## Directions
Write the records out once more, exactly as they are given.

## Data for this task
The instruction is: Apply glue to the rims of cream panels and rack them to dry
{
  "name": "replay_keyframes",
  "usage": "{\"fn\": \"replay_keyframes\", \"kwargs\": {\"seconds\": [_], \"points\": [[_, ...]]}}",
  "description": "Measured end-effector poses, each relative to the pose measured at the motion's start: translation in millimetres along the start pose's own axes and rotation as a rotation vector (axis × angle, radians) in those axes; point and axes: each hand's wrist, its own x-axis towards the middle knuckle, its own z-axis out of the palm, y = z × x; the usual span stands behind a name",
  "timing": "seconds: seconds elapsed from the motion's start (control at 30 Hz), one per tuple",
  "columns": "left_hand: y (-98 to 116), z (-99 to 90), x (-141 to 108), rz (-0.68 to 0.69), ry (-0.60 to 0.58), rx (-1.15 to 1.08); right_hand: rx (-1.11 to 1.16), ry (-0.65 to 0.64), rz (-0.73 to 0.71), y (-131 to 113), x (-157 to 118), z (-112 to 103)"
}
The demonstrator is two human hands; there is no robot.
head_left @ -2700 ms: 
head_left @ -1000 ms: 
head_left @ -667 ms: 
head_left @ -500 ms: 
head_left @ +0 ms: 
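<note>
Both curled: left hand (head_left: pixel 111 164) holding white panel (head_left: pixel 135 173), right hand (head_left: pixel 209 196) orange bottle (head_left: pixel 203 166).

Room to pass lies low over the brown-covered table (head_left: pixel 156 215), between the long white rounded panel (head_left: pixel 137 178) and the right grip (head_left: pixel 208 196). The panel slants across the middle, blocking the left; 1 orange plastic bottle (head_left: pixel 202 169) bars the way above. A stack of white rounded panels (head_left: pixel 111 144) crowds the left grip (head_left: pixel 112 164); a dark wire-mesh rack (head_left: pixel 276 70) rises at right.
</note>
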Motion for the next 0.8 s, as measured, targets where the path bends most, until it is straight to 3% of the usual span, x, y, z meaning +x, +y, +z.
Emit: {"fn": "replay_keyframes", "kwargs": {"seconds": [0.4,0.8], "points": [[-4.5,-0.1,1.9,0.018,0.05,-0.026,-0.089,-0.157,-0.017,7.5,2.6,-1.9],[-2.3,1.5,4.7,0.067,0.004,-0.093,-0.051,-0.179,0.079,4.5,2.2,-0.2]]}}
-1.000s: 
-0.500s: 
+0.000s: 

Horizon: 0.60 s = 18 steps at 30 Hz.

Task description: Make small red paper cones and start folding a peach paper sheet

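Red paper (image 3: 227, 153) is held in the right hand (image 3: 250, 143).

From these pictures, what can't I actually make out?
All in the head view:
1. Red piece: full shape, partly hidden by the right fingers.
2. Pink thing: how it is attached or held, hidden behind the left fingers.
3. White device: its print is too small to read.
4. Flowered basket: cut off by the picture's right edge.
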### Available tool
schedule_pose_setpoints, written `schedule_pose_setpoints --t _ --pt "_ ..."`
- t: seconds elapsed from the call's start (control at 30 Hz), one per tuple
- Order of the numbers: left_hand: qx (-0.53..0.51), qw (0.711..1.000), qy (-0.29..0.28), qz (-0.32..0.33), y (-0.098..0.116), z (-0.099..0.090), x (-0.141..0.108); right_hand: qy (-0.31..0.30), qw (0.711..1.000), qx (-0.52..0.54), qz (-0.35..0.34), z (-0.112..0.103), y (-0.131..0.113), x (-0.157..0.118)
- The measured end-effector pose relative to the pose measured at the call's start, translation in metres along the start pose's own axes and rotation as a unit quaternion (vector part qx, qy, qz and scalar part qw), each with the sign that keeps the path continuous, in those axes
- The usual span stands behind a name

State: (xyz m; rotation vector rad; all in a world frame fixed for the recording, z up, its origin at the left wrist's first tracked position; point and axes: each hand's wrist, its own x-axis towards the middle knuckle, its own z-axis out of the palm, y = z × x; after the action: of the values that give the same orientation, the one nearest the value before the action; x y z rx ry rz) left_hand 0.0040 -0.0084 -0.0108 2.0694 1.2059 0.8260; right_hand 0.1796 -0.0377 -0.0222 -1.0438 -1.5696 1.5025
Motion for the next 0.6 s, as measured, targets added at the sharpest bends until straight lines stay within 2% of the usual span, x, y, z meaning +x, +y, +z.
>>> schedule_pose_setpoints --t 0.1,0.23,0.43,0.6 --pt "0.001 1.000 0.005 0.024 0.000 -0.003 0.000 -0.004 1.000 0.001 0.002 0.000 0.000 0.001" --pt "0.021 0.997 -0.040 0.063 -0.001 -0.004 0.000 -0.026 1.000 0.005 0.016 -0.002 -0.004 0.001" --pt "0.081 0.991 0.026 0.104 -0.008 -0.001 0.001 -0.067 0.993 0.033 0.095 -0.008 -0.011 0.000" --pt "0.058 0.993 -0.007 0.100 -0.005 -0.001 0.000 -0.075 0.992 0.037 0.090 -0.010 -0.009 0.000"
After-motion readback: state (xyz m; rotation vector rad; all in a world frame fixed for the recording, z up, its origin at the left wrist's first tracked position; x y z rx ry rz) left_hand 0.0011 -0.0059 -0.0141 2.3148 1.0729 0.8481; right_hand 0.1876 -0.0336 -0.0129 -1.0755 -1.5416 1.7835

## Solution to the problem
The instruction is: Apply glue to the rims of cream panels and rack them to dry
{
  "name": "replay_keyframes",
  "usage": "{\"fn\": \"replay_keyframes\", \"kwargs\": {\"seconds\": [_], \"points\": [[_, ...]]}}",
  "description": "Measured end-effector poses, each relative to the pose measured at the motion's start: translation in millimetres along the start pose's own axes and rotation as a rotation vector (axis × angle, radians) in those axes; point and axes: each hand's wrist, its own x-axis towards the middle knuckle, its own z-axis out of the palm, y = z × x; the usual span stands behind a name",
  "timing": "seconds: seconds elapsed from the motion's start (control at 30 Hz), one per tuple",
  "columns": "left_hand: y (-98 to 116), z (-99 to 90), x (-141 to 108), rz (-0.68 to 0.69), ry (-0.60 to 0.58), rx (-1.15 to 1.08); right_hand: rx (-1.11 to 1.16), ry (-0.65 to 0.64), rz (-0.73 to 0.71), y (-131 to 113), x (-157 to 118), z (-112 to 103)"
}
The demonstrator is two human hands; there is no robot.
head_left @ -2700 ms: 
head_left @ -1000 ms: 
head_left @ -667 ms: 
head_left @ -500 ms: 
head_left @ +0 ms: 
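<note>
Both curled: left hand (head_left: pixel 111 164) holding white panel (head_left: pixel 135 173), right hand (head_left: pixel 209 196) orange bottle (head_left: pixel 203 166).

Room to pass lies low over the brown-covered table (head_left: pixel 156 215), between the long white rounded panel (head_left: pixel 137 178) and the right grip (head_left: pixel 208 196). The panel slants across the middle, blocking the left; 1 orange plastic bottle (head_left: pixel 202 169) bars the way above. A stack of white rounded panels (head_left: pixel 111 144) crowds the left grip (head_left: pixel 112 164); a dark wire-mesh rack (head_left: pixel 276 70) rises at right.
</note>
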Motion for the next 0.8 s, as measured, targets where the path bends most, until it is straight to 3% of the usual span, x, y, z meaning +x, +y, +z.
Emit: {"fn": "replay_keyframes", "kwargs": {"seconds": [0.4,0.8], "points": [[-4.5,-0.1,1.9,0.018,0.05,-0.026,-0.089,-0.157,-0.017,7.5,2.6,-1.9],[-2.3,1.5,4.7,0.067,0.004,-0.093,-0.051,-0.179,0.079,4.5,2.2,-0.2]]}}
-1.000s: 
-0.500s: 
+0.000s: 

Horizon: 0.60 s = 18 steps at 30 Hz.

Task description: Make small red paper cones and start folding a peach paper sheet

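Red paper (image 3: 227, 153) is held in the right hand (image 3: 250, 143).

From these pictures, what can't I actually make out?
All in the head view:
1. Red piece: full shape, partly hidden by the right fingers.
2. Pink thing: how it is attached or held, hidden behind the left fingers.
3. White device: its print is too small to read.
4. Flowered basket: cut off by the picture's right edge.
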### Available tool
schedule_pose_setpoints, written `schedule_pose_setpoints --t _ --pt "_ ..."`
- t: seconds elapsed from the call's start (control at 30 Hz), one per tuple
- Order of the numbers: left_hand: qx (-0.53..0.51), qw (0.711..1.000), qy (-0.29..0.28), qz (-0.32..0.33), y (-0.098..0.116), z (-0.099..0.090), x (-0.141..0.108); right_hand: qy (-0.31..0.30), qw (0.711..1.000), qx (-0.52..0.54), qz (-0.35..0.34), z (-0.112..0.103), y (-0.131..0.113), x (-0.157..0.118)
- The measured end-effector pose relative to the pose measured at the call's start, translation in metres along the start pose's own axes and rotation as a unit quaternion (vector part qx, qy, qz and scalar part qw), each with the sign that keeps the path continuous, in those axes
- The usual span stands behind a name

State: (xyz m; rotation vector rad; all in a world frame fixed for the recording, z up, its origin at the left wrist's first tracked position; point and axes: each hand's wrist, its own x-axis towards the middle knuckle, its own z-axis out of the palm, y = z × x; after the action: of the values that give the same orientation, the one nearest the value before the action; x y z rx ry rz) left_hand 0.0040 -0.0084 -0.0108 2.0694 1.2059 0.8260; right_hand 0.1796 -0.0377 -0.0222 -1.0438 -1.5696 1.5025
Motion for the next 0.6 s, as measured, targets added at the sharpest bends until straight lines stay within 2% of the usual span, x, y, z meaning +x, +y, +z.
>>> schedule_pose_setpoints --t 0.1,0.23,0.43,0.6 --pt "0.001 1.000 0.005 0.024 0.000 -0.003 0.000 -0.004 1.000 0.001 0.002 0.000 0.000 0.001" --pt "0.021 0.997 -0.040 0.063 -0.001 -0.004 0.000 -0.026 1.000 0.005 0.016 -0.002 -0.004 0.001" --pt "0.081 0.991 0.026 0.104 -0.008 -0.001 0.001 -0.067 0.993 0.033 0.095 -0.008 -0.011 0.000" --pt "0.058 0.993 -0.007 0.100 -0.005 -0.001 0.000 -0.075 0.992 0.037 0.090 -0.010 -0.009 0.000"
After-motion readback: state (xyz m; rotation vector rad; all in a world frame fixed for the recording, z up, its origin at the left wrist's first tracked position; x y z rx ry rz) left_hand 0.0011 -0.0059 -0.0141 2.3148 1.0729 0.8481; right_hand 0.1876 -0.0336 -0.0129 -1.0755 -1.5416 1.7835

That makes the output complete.